### Task
Only these lines of the data below are wanted: the one with "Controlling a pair", the one with "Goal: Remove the", and any lines between them, each repeated exactly.

### Information shown

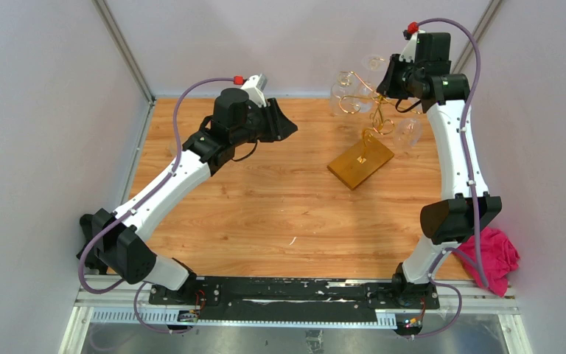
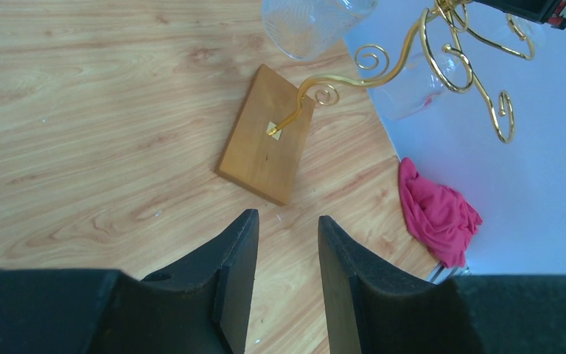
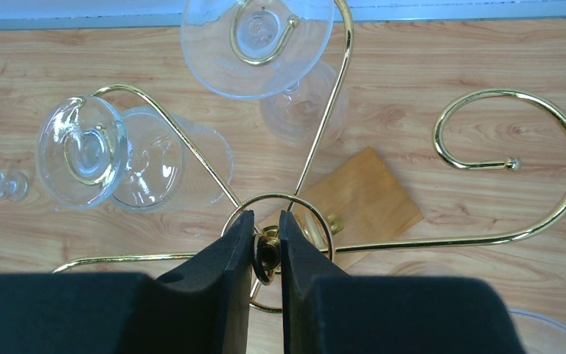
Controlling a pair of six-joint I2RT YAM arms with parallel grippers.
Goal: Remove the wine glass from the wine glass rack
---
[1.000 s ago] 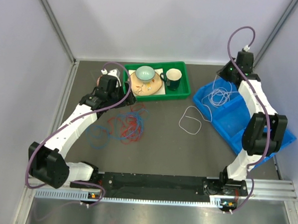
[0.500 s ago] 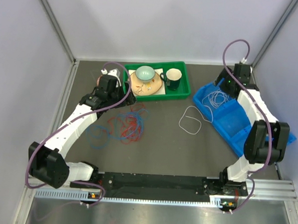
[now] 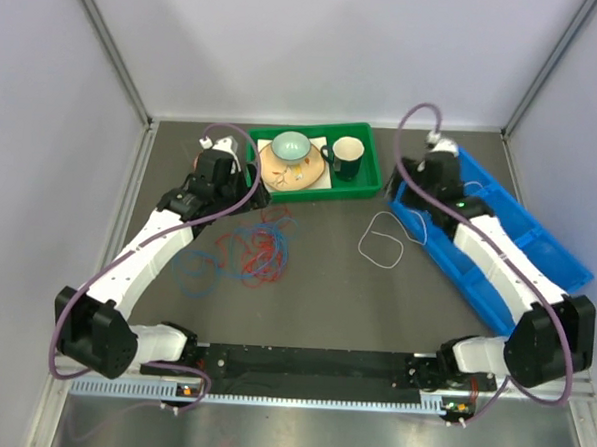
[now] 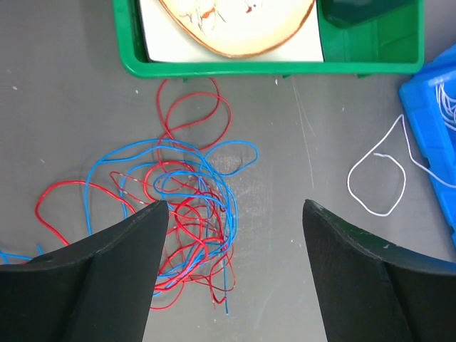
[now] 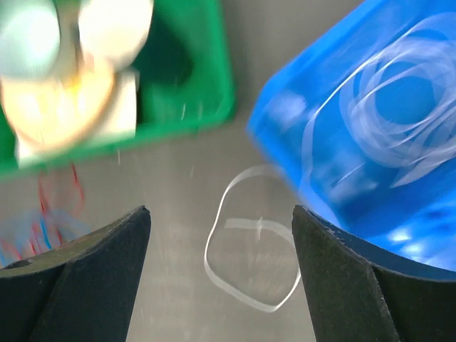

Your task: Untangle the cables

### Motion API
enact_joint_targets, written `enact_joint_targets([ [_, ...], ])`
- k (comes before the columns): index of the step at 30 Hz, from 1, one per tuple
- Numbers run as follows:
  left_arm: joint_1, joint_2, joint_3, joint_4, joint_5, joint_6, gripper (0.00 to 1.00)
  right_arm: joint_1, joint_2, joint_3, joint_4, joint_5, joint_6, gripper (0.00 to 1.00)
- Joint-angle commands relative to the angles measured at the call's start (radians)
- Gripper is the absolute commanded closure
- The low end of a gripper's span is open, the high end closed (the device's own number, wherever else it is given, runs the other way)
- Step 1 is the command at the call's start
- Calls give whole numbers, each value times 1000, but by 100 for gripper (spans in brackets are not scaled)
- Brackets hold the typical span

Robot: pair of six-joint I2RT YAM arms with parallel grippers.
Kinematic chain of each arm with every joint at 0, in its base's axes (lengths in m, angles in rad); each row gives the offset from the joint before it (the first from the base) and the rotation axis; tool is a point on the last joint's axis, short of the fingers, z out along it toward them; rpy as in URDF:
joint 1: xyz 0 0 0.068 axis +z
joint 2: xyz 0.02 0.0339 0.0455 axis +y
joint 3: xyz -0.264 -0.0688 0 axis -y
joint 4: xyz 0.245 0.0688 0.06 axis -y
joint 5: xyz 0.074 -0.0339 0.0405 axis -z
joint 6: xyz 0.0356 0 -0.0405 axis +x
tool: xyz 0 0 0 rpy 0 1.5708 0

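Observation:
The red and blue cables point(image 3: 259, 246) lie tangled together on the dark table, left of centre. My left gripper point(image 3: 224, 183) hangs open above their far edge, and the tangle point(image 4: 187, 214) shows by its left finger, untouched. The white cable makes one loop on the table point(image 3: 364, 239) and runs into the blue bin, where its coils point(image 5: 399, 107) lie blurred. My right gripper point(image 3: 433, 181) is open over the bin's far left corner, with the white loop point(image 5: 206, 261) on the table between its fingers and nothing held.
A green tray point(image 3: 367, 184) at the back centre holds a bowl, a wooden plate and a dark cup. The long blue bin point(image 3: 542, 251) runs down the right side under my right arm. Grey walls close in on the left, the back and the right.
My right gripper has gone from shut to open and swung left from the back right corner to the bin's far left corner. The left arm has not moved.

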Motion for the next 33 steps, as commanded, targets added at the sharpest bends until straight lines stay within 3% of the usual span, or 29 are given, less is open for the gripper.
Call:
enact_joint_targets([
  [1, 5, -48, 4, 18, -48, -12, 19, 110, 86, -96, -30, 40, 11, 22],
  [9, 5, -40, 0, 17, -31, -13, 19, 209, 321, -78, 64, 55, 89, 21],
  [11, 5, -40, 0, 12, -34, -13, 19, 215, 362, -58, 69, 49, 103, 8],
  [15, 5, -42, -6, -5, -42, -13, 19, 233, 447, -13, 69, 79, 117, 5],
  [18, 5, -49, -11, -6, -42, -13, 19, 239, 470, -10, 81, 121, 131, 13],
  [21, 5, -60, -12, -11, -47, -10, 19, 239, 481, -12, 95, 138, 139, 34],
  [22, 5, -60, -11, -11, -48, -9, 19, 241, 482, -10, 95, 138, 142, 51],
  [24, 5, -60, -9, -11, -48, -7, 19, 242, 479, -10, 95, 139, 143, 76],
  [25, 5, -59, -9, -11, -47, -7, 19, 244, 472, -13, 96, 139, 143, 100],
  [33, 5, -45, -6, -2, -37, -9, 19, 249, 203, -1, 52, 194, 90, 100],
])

### Your solution
Controlling a pair of six-joint I2RT YAM arms with parallel grippers.
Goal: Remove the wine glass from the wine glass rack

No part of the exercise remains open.